Les besoins des réfugiées rohingyas : une meilleure éducation, plus de sécurité et une représentation accrue
Lucky Karim plaide pour une amélioration urgente des conditions de vie dans les camps, et pour des solutions à long terme, telles qu’un retour sûr, volontaire et digne au Myanmar.
« Nous avons besoin d’une sécurité renforcée, d’une meilleure éducation formelle pour les adolescentes et de moyens de subsistance accrus pour les femmes et les familles », souligne-t-elle.
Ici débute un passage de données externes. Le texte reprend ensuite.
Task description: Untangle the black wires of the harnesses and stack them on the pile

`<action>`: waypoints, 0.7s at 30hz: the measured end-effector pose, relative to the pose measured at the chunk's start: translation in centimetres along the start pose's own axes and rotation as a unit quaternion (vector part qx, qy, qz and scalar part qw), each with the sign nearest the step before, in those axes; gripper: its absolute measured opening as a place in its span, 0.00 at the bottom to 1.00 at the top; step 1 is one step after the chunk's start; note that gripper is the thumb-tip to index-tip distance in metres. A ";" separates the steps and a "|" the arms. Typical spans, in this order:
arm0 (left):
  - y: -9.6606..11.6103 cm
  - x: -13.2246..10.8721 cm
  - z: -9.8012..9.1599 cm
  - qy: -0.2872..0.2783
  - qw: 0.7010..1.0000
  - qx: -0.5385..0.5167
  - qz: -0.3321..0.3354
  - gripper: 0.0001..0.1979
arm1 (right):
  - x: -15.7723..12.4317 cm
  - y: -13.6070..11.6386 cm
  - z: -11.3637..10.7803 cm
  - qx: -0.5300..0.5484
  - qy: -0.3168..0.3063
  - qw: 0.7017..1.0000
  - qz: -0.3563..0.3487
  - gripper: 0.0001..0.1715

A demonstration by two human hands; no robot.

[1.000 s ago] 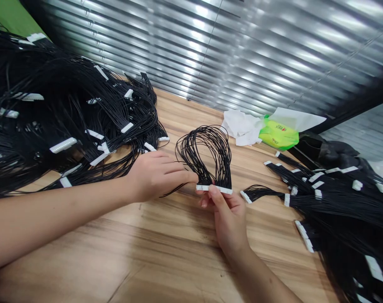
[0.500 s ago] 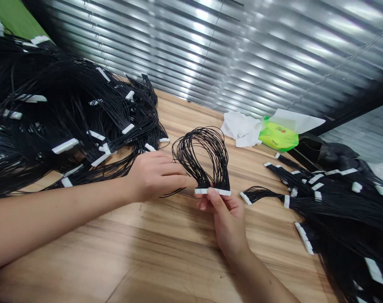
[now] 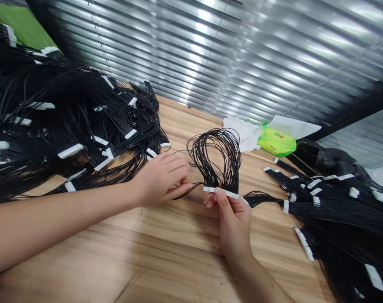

Si des « espaces adaptés aux enfants » permettent aux plus jeunes de suivre une scolarité élémentaire, il n’existe aucune scolarisation formelle pour les adolescentes et les jeunes femmes au sein des camps.
« Les gens considèrent les femmes et les filles réfugiées comme incapables, mais je suis la preuve que nous sommes fortes », déclare Lucky Karim. Son message à l’intention des décideurs politiques et des organisations : « Travaillez avec les réfugiées, pas seulement pour les réfugiées. Donnez-nous une chance et constatez par vous-même notre potentiel. Nous sommes fortes et capables ; nous avons juste besoin que vous nous ouvriez la porte ».

La Déclaration de Beijing et le leadership des femmes réfugiées
Adoptés en 1995, la Déclaration et le Programme d’action de Beijing reconnaissaient les défis propres aux femmes réfugiées et exigeaient qu’elles puissent exercer un leadership dans les décisions qui affectent leur vie, qu’il s’agisse de la gestion des camps ou de solutions à long terme.
Trente ans plus tard, Lucky Karim souligne que ces exigences demeurent urgentes pour les filles rohingyas : « Beijing+30 est centré sur l’action. Les femmes réfugiées doivent être présentes à la table des décisions. Il faut non seulement les consulter, mais aussi les impliquer véritablement dans le processus. C’est nous qui vivons ces réalités. Nous savons ce qui doit changer. »

Le soutien d’ONU Femmes aux femmes et aux filles rohingyas
Le parcours de plaidoyer de Lucky Karim a débuté dans les camps de réfugiés de Cox’s Bazar, avec le soutien d’ONU Femmes. « ONU Femmes a été la première organisation à croire en mon leadership. Elle m’a offert un espace sûr, des outils et la possibilité de participer à des événements et à des discussions. »
Seule agence des Nations Unies consacrée à la promotion de l’égalité des genres pour toutes les femmes et les filles, ONU Femmes est présente sur le terrain depuis le début de la crise des Rohingyas en 2017. Avec ces huit centres polyvalents pour femmes et à des marchés gérés par des femmes, ONU Femmes a facilité l’accès de plus de 120 500 femmes à des services multisectoriels en 2024 et a fourni des informations et une assistance vitales à plus de 51 600 réfugiées.
En investissant dans le leadership et la voix des femmes réfugiées, des organisations telles qu’ONU Femmes, aux côtés de jeunes leaders comme Lucky Karim, œuvrent à la construction d’un monde plus sûr et plus juste pour toutes les femmes et les filles.